The cross was not pleasant, it took him 12 to 18 hours to die; it was a slow, painful, and agonizing death. Where is the joy in that? Scripture makes it clear that he is not excited about going to the cross. When he is in the garden, he is sick as he thinks of it, he is on the ground, he is in anguish and pleads, ‘take this cup from me, if there is some other way. So let’s put the garden and Hebrews 12 together. He is not happy but he has joy. The two are not even in the same galaxy. Happiness is a good thing but it is not ultimate. Happiness is when the sun and the moon and the stars align up - the weather is good, you are in the yard or the garden. Your wife is doing the Ephesians five thing and husband is doing the Ephesians five thing and the kids are doing the Ephesians six thing and you are in the zone, happy as clam at high tide. Then it happens – your wife says the wrong thing, the kids break something, or whatever and you are no longer happy. Happiness is a good thing but it is fleeting, anything can destroy that emotion. It will not sustain you in difficulties or suffering or even dying to yourself daily but joy can and will. Joy gives you the power to overcome sin and difficulties and suffering. So the second temptation to avoid is making the pursuit of happiness a priority over the pursuit of joy. God has not come to make you happy contrary to what some bible teachers say. God has come to give you ever increasing and ever lasting joy. Life sustaining, worship producing, selfless acts of love empowering, dark and suffering sustaining joy. People say I will do this because it will make me happy and God wants me to be happy. God would not want me to be miserable.
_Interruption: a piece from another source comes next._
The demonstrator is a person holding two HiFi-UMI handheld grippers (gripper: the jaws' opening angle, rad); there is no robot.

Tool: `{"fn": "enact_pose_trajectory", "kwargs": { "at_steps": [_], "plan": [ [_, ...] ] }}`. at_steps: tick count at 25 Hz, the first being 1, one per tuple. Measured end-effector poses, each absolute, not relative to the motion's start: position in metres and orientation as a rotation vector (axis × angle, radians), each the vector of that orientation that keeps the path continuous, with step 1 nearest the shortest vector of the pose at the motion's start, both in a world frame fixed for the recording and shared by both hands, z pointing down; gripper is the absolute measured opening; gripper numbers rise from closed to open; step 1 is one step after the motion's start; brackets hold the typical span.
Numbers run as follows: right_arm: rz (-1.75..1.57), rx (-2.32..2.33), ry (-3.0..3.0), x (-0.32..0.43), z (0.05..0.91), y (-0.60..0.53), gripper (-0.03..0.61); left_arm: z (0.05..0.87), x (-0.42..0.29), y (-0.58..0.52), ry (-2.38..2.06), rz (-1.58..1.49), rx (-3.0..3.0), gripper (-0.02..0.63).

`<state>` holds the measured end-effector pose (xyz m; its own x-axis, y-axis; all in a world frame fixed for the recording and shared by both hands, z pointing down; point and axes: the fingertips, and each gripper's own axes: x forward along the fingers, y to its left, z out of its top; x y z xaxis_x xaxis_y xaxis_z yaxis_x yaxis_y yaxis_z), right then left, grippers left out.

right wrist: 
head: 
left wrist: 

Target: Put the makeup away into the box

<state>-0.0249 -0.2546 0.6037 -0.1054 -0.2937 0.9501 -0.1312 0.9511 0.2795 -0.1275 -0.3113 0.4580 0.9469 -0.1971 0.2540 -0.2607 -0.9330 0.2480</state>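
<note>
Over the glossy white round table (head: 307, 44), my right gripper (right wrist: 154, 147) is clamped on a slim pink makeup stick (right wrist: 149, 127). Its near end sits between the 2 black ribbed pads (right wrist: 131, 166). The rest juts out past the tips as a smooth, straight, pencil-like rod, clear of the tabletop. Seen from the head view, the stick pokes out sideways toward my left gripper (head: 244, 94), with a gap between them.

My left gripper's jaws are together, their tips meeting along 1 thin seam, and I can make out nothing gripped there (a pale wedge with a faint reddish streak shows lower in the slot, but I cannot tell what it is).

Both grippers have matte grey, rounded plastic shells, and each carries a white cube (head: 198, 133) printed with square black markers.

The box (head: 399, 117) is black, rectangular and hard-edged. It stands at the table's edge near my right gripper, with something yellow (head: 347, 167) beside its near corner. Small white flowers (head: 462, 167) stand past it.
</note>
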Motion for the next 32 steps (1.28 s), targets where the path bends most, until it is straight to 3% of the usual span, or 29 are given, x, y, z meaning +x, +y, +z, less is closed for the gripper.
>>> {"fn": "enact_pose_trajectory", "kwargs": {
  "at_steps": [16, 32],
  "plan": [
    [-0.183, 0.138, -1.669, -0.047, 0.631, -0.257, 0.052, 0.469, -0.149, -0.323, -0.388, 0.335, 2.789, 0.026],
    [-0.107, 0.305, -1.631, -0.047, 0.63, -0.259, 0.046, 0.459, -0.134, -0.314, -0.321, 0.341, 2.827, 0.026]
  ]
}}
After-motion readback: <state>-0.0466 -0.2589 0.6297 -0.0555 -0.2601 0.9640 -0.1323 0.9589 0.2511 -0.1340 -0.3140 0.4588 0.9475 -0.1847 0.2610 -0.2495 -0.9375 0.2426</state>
Let’s finish with the salt illustration. What does salt have to do with following Jesus? He has said, I made you for my glory, my pleasure and to enjoy me above all and if you love your family, prioritize your family more or you pursue your own happiness more than joy in me then you are useless and cannot be my disciple. Your heart will not be transformed, your faith will be stunted or stale, and you will not have a heart that loves to worship. You may be religious, read you bible, attend church, even sit up front and never fully give him your heart and your faith is empty and you will have very little interest in spiritual things. You will lose sight of grace and live by works.
Let’s close by doing a little inventory – is Jesus your first love, priority? Do your kids and friends know by your life and actions that he is more important than them, work, TV, sports, fishing, etc. Is your spouse an idol in your life? Is he or she the one who makes you fulfilled or happy? Do you look to your children for fulfillment? Is your happiness dependent upon their obedience, their grades, their happiness, and their accomplishments? Do you live and make decisions to increase your own happiness or your joy in God?